Anyway, I am still ambivalent about this all. But my current thinking is the more we think of this as bundling up a current step of search that most people skip because they either don’t know how to do it or find it too cognitively taxing, the better. I see elements of that in the current design, but I’d really like to see this functionality better theorized in that way.
When ChatGPT first came on the scene I was thinking it could be used to create "stepping stone" sources for students to use in the early stages of the research process. But I share your concern that things that look like answers are much more likely to be used as an end point rather than a starting point.

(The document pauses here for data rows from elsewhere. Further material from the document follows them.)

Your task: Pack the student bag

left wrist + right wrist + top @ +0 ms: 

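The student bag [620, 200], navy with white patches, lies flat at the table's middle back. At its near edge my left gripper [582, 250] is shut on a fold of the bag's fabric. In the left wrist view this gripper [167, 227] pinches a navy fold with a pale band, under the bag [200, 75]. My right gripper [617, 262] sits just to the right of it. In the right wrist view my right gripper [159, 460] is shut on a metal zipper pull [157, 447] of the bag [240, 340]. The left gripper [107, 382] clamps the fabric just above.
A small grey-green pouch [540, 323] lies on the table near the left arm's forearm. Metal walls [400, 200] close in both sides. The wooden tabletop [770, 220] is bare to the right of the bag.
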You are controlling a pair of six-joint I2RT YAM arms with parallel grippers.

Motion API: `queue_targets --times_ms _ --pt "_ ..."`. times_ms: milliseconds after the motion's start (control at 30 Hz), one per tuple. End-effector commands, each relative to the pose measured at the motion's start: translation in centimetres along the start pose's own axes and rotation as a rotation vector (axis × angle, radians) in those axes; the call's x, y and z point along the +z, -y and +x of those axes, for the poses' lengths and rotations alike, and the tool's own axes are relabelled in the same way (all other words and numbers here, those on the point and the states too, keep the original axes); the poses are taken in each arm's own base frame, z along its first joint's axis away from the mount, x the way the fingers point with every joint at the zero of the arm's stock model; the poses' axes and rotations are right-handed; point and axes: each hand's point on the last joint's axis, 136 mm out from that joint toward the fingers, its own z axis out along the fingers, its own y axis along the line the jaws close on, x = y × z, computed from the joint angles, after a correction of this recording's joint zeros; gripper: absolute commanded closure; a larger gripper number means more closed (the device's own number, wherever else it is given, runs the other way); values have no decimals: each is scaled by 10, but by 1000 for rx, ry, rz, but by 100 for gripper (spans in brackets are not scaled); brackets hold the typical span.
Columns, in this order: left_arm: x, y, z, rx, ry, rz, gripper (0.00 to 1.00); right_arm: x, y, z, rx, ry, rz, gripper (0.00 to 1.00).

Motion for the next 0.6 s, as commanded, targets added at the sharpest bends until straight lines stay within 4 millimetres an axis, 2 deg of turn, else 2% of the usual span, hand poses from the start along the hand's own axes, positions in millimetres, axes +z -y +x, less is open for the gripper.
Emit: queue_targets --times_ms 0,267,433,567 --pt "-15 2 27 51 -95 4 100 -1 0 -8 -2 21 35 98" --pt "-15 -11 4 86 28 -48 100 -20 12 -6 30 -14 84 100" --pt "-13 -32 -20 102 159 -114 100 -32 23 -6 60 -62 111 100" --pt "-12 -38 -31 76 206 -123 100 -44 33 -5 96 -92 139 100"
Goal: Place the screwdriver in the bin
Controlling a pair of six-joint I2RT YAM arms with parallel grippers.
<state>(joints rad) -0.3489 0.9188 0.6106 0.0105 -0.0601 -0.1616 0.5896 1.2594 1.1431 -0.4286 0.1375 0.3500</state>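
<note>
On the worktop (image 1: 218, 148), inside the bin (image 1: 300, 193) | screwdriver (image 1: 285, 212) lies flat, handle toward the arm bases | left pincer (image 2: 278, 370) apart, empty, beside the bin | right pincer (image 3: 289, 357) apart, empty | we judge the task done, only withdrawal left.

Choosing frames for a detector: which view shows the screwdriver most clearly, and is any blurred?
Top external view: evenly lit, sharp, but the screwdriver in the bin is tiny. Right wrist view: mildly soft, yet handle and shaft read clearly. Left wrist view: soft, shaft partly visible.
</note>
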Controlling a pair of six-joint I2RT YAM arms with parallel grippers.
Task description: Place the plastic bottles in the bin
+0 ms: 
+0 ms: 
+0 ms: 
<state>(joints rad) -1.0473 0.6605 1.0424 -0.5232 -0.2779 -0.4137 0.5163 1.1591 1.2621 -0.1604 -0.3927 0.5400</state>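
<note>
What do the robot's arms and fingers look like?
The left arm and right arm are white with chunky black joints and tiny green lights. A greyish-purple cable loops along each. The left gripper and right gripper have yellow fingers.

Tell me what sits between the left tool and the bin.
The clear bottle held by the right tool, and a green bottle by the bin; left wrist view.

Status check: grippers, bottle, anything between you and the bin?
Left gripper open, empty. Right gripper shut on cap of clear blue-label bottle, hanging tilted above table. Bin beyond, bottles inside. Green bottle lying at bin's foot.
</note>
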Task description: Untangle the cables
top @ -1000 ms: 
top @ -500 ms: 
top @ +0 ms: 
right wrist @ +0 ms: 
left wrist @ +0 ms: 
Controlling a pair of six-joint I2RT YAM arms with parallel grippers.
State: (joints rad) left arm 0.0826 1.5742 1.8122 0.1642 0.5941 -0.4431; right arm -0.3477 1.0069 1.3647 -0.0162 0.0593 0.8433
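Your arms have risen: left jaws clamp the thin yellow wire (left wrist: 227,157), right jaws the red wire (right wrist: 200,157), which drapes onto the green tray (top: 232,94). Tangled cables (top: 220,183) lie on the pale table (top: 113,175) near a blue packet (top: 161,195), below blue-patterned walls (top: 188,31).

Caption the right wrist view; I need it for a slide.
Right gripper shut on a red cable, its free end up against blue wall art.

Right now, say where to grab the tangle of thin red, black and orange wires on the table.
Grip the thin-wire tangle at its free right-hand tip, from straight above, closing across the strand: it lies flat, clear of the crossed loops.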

I wonder if you've seen any writing about the sources being linked in Google's AI summaries. I keep encountering poe.com (Quoara's AI chatbot) in the linked sources, which seems... extremely bad. I wrote my own post about it here: https://necessarynuance.beehiiv.com/p/need-talk-google-722e
If a LLM had information retrieval and synthesis as its core functionality, this would make sense. But LLMs aren't like that at all -- they simulate discourse. To the extent that they look like they're synthesizing information, that's because their training set and add-on doodads have discourse enough like the answer that the billions of parameters make a synthesis-looking chunk of text possible. But it's all text extrusion. No knowledge.
And what that means is that an AI answer to search queries can *add* cognitive load, because you have to sift for the bullshitting.